Sabina no se venía nunca

Sabina no se venía nunca, tampoco le exigía nada a Carlos. Cuando él se iba con su estúpida sonrisa en la boca y las axilas mojadas, ella se bañaba con estropajo. Al salir del baño, dejaba caer la toalla con sutileza, contemplaba su cuerpo frente al espejo, esparcía almíbar y comía duraznos. Se metía el dedo en la vagina saboreándose, jadeaba para ella, se besaba los hombros, los pezones. 

Si ya estaba muy excitada se tiraba a la cama bruscamente como si alguien la hubiera lanzado, repasaba su abertura lentamente, se acariciaba el cabello y las tetas; moldeaba sus caderas, sus piernas, hacía figuras en las alturas, se descubría.

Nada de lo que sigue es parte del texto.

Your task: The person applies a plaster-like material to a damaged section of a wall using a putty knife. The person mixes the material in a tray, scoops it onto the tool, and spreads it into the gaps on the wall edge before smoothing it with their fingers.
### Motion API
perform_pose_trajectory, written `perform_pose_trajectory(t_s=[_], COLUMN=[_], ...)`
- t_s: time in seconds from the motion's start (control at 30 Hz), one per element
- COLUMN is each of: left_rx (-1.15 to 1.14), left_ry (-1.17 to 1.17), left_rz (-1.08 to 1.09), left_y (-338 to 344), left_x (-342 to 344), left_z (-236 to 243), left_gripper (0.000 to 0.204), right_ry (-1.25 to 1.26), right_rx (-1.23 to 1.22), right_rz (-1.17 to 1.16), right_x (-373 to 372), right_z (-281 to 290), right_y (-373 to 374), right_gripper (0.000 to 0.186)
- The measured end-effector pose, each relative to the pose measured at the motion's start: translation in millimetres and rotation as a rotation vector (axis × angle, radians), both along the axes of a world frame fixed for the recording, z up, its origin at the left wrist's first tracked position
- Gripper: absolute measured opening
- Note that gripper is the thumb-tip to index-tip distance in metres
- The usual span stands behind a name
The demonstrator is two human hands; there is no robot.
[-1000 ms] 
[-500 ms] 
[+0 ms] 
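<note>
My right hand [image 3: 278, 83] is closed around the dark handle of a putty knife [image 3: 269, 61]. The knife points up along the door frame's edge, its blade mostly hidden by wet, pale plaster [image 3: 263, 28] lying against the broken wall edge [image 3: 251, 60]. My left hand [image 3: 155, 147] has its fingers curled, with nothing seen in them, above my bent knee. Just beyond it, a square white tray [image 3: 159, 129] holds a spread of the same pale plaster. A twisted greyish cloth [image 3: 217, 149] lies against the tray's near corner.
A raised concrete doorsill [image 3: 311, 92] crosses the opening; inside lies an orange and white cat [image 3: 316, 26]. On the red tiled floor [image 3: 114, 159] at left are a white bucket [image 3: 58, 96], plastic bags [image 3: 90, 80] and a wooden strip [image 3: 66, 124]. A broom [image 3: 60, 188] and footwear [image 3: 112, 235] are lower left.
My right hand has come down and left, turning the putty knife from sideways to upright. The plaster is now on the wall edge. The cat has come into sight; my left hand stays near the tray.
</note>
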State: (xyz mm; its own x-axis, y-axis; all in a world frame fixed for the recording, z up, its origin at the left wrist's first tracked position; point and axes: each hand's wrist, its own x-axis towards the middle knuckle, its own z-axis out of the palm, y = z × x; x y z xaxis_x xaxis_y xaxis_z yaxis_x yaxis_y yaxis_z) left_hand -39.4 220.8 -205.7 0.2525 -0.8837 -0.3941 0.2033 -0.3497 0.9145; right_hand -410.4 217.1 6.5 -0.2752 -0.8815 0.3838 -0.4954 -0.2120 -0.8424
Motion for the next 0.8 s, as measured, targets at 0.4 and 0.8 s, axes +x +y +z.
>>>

Al encontrarse los ojos en el espejo, se decía palabras sucias, y se acariciaba el clítoris en círculos. Después empezaba a sentir como si le quemaran la punta de los pies, sabía lo que se aproximaba y lo hacía más y más rápido. Aaaaaaaaaaajjjjjjjjjjjjjjjjjjj, se escuchaba desde su cuarto. Sabina se retorcía en las sabanas y poco a poco se dejaba caer.

Cuando pasaba el temblor, abría lentamente los ojos, se abrazaba y se quedaba tendida en la cama. Era maravilloso quererse así.

-Te amo- le decía aquel cerdito desde su teléfono.

-Te amo también-  decía ella levantando una ceja.